[Problem to work on] What the task needs is every record repeated exactly, nothing more.

[Records supplied]
#####

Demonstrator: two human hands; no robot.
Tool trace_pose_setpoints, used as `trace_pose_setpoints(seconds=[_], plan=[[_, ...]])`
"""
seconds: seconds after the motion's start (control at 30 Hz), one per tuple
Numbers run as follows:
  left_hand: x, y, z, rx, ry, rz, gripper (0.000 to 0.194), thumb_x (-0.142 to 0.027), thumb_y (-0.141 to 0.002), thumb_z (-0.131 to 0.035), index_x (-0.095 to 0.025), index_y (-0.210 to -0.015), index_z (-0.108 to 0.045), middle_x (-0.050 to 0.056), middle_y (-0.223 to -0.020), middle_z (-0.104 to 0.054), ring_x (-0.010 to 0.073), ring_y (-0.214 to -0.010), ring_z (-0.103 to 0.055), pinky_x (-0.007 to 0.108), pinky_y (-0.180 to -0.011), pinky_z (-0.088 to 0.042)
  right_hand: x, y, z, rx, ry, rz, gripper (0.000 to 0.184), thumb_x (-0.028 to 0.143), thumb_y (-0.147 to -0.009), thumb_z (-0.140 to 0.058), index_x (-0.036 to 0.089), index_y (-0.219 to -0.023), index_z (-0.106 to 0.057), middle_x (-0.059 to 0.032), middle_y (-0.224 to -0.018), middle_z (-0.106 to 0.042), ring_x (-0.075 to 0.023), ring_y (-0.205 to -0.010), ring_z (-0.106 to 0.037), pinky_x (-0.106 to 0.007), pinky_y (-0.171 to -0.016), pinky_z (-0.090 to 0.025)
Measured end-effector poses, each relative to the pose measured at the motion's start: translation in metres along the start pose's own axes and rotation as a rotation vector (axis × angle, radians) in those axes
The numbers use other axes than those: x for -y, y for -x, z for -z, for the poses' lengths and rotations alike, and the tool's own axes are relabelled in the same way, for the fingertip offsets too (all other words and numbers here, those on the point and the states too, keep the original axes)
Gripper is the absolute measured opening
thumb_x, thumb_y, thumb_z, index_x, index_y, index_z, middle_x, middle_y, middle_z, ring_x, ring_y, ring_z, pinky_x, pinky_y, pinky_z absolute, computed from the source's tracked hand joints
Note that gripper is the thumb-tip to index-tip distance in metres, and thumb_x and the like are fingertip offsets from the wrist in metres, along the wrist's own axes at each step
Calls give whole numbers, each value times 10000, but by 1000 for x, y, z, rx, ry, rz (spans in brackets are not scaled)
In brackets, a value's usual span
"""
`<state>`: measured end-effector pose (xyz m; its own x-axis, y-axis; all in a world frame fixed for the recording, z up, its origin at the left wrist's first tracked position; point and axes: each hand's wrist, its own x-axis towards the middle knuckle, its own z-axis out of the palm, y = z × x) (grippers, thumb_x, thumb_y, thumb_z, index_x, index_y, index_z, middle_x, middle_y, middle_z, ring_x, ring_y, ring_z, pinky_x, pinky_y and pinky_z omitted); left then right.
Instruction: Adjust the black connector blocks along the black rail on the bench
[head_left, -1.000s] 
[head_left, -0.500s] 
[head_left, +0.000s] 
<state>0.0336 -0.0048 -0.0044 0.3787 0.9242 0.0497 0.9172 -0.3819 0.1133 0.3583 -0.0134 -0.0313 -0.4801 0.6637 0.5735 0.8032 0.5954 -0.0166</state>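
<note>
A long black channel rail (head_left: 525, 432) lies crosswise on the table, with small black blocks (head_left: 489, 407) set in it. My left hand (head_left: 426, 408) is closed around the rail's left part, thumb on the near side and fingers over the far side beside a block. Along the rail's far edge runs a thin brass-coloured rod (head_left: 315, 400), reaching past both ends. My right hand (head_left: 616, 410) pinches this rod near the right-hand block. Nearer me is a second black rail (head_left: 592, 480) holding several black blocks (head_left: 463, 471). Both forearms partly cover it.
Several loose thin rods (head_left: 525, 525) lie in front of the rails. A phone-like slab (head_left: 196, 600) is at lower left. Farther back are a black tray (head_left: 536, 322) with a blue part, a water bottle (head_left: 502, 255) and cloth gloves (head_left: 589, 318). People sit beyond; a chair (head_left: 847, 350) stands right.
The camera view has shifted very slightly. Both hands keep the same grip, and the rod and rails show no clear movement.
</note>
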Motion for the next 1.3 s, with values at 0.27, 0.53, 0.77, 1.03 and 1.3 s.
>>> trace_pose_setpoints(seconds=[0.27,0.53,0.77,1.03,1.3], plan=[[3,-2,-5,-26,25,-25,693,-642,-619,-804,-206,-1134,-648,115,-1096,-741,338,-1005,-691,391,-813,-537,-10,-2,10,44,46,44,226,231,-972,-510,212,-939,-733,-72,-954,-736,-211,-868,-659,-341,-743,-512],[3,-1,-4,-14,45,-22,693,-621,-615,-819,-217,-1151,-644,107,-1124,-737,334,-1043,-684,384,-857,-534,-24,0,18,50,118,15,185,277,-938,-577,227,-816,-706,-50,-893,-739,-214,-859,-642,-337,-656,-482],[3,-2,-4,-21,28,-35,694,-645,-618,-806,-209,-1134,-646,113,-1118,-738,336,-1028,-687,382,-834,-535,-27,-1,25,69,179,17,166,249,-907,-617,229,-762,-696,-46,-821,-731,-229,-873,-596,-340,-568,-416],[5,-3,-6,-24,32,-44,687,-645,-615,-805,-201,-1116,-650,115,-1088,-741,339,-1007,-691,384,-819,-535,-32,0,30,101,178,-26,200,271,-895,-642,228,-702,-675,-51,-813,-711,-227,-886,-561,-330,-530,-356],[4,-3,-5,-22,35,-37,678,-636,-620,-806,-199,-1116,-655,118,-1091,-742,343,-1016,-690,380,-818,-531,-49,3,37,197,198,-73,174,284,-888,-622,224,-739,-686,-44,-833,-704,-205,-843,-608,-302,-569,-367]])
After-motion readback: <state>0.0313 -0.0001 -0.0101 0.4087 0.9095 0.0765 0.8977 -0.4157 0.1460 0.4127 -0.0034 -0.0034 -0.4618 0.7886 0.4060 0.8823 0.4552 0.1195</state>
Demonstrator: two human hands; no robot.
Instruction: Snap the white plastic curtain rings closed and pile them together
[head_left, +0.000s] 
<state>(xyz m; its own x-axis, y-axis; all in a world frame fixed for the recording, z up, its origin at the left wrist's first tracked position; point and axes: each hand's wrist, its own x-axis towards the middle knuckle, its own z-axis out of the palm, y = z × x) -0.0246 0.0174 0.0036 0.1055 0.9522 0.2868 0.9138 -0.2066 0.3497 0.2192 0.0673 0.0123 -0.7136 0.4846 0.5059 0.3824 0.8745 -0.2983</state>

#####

[Solution to this exercise]
Demonstrator: two human hands; no robot.
Tool trace_pose_setpoints, used as `trace_pose_setpoints(seconds=[_], plan=[[_, ...]])`
"""
seconds: seconds after the motion's start (control at 30 Hz), one per tuple
Numbers run as follows:
  left_hand: x, y, z, rx, ry, rz, gripper (0.000 to 0.194), thumb_x (-0.142 to 0.027), thumb_y (-0.141 to 0.002), thumb_z (-0.131 to 0.035), index_x (-0.095 to 0.025), index_y (-0.210 to -0.015), index_z (-0.108 to 0.045), middle_x (-0.050 to 0.056), middle_y (-0.223 to -0.020), middle_z (-0.104 to 0.054), ring_x (-0.010 to 0.073), ring_y (-0.214 to -0.010), ring_z (-0.103 to 0.055), pinky_x (-0.007 to 0.108), pinky_y (-0.180 to -0.011), pinky_z (-0.088 to 0.042)
  right_hand: x, y, z, rx, ry, rz, gripper (0.000 to 0.184), thumb_x (-0.028 to 0.143), thumb_y (-0.147 to -0.009), thumb_z (-0.140 to 0.058), index_x (-0.036 to 0.089), index_y (-0.219 to -0.023), index_z (-0.106 to 0.057), middle_x (-0.059 to 0.032), middle_y (-0.224 to -0.018), middle_z (-0.106 to 0.042), ring_x (-0.075 to 0.023), ring_y (-0.205 to -0.010), ring_z (-0.106 to 0.037), pinky_x (-0.106 to 0.007), pinky_y (-0.171 to -0.016), pinky_z (-0.090 to 0.025)
Measured end-effector poses, each relative to the pose measured at the motion's start: translation in metres along the start pose's own axes and rotation as a rotation vector (axis × angle, radians) in those axes
The numbers use other axes than those: x for -y, y for -x, z for -z, for the poses' lengths and rotations alike, and the tool's own axes are relabelled in the same way, for the fingertip offsets too (all other words and numbers here, those on the point and the states too, keep the original axes)
Gripper is the absolute measured opening
thumb_x, thumb_y, thumb_z, index_x, index_y, index_z, middle_x, middle_y, middle_z, ring_x, ring_y, ring_z, pinky_x, pinky_y, pinky_z absolute, computed from the source's tracked hand joints
Note that gripper is the thumb-tip to index-tip distance in metres, and thumb_x and the like are fingertip offsets from the wrist in metres, along the wrist's own axes at each step
Calls give whole numbers, each value times 10000, but by 1000 for x, y, z, rx, ry, rz (spans in brackets are not scaled)
In brackets, a value's usual span
"""
`<state>`: measured end-effector pose (xyz m; its own x-axis, y-axis; all in a world frame fixed for the recording, z up, its origin at the left wrist's first tracked position; point and axes: each hand's wrist, its own x-axis towards the middle knuckle, its own z-axis out of the palm, y = z × x) (grippers, thumb_x, thumb_y, thumb_z, index_x, index_y, index_z, middle_x, middle_y, middle_z, ring_x, ring_y, ring_z, pinky_x, pinky_y and pinky_z omitted); left then right.
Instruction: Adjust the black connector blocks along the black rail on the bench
[head_left, -1.000s] 
[head_left, -0.500s] 
[head_left, +0.000s] 
<state>0.0336 -0.0048 -0.0044 0.3787 0.9242 0.0497 0.9172 -0.3819 0.1133 0.3583 -0.0134 -0.0313 -0.4801 0.6637 0.5735 0.8032 0.5954 -0.0166</state>
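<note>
A long black channel rail (head_left: 525, 432) lies crosswise on the table, with small black blocks (head_left: 489, 407) set in it. My left hand (head_left: 426, 408) is closed around the rail's left part, thumb on the near side and fingers over the far side beside a block. Along the rail's far edge runs a thin brass-coloured rod (head_left: 315, 400), reaching past both ends. My right hand (head_left: 616, 410) pinches this rod near the right-hand block. Nearer me is a second black rail (head_left: 592, 480) holding several black blocks (head_left: 463, 471). Both forearms partly cover it.
Several loose thin rods (head_left: 525, 525) lie in front of the rails. A phone-like slab (head_left: 196, 600) is at lower left. Farther back are a black tray (head_left: 536, 322) with a blue part, a water bottle (head_left: 502, 255) and cloth gloves (head_left: 589, 318). People sit beyond; a chair (head_left: 847, 350) stands right.
The camera view has shifted very slightly. Both hands keep the same grip, and the rod and rails show no clear movement.
</note>
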Motion for the next 1.3 s, with values at 0.27, 0.53, 0.77, 1.03 and 1.3 s.
>>> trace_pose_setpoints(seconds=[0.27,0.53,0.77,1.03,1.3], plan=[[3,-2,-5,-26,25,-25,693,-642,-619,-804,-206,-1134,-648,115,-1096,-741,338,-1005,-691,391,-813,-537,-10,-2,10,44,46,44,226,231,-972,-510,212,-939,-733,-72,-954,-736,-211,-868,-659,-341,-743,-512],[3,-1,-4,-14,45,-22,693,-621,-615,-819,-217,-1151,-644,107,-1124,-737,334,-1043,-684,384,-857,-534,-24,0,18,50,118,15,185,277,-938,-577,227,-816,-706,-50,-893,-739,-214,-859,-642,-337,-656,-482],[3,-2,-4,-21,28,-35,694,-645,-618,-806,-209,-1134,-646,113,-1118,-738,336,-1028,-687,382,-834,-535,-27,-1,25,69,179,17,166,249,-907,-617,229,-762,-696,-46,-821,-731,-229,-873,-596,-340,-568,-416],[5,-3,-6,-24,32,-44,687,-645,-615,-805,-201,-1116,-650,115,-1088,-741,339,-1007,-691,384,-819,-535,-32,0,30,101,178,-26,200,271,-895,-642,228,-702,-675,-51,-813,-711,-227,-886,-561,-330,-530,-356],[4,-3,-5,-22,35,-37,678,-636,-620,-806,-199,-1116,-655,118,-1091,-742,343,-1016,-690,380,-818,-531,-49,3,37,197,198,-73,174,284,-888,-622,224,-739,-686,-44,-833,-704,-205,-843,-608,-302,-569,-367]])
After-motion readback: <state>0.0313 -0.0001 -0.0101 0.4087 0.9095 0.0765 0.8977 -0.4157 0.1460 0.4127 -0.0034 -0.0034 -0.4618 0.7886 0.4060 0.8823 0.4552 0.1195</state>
Demonstrator: two human hands; no robot.
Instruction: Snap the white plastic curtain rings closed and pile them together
[head_left, +0.000s] 
<state>(xyz m; its own x-axis, y-axis; all in a world frame fixed for the recording, z up, its origin at the left wrist's first tracked position; point and axes: each hand's wrist, its own x-axis towards the middle knuckle, its own z-axis out of the palm, y = z × x) -0.0246 0.0174 0.0036 0.1055 0.9522 0.2868 0.9138 -0.2066 0.3497 0.2192 0.0673 0.0123 -0.7136 0.4846 0.5059 0.3824 0.8745 -0.2983</state>

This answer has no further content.